* DATA BLOCK:
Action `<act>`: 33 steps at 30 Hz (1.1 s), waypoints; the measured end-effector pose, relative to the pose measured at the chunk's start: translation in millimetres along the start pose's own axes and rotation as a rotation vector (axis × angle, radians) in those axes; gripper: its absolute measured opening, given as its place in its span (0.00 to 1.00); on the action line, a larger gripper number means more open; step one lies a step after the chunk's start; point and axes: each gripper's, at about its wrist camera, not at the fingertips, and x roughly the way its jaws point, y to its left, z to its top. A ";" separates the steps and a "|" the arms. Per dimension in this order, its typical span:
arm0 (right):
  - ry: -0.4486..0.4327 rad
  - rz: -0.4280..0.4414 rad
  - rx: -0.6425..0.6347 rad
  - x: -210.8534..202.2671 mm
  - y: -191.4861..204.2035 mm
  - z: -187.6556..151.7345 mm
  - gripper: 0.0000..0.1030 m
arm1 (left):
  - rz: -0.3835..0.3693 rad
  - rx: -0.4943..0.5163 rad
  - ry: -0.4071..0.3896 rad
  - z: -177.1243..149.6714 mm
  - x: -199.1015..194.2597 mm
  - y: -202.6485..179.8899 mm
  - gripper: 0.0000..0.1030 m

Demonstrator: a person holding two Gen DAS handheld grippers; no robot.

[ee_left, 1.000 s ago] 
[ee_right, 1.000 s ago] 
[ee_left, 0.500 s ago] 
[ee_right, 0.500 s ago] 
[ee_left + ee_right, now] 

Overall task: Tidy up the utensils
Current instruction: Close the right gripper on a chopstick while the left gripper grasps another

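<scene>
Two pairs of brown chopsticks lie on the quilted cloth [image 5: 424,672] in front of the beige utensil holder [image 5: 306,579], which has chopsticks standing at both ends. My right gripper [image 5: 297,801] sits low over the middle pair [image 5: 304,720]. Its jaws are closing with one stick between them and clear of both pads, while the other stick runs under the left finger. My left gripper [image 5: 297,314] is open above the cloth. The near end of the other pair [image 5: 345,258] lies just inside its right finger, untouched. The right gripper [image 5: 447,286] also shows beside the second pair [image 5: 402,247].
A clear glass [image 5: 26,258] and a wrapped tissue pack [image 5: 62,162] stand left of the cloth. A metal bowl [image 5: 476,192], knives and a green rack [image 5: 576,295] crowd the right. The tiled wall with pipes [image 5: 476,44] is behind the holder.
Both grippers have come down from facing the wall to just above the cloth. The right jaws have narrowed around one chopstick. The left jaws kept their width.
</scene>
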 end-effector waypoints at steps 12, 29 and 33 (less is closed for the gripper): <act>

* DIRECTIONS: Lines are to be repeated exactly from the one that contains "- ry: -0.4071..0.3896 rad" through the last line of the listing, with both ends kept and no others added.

* THE ANSWER:
  - ry: -0.4071..0.3896 rad
  - z: -177.1243..149.6714 mm
  - x: -199.1015..194.2597 mm
  - y: -202.6485..179.8899 mm
  - gripper: 0.0000..0.1030 m

Demonstrator: a person holding two Gen DAS handheld grippers; no robot.

[ee_left, 1.000 s ago] 
[ee_right, 1.000 s ago] 
[ee_left, 0.500 s ago] 
[ee_right, 0.500 s ago] 
[ee_left + ee_right, now] 

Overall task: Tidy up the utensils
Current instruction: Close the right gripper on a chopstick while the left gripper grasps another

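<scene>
Two pairs of brown chopsticks lie on the quilted cloth [image 5: 424,672] in front of the beige utensil holder [image 5: 306,579], which has chopsticks standing at both ends. My right gripper [image 5: 297,801] sits low over the middle pair [image 5: 304,720]. Its jaws are closing with one stick between them and clear of both pads, while the other stick runs under the left finger. My left gripper [image 5: 297,314] is open above the cloth. The near end of the other pair [image 5: 345,258] lies just inside its right finger, untouched. The right gripper [image 5: 447,286] also shows beside the second pair [image 5: 402,247].
A clear glass [image 5: 26,258] and a wrapped tissue pack [image 5: 62,162] stand left of the cloth. A metal bowl [image 5: 476,192], knives and a green rack [image 5: 576,295] crowd the right. The tiled wall with pipes [image 5: 476,44] is behind the holder.
Both grippers have come down from facing the wall to just above the cloth. The right jaws have narrowed around one chopstick. The left jaws kept their width.
</scene>
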 end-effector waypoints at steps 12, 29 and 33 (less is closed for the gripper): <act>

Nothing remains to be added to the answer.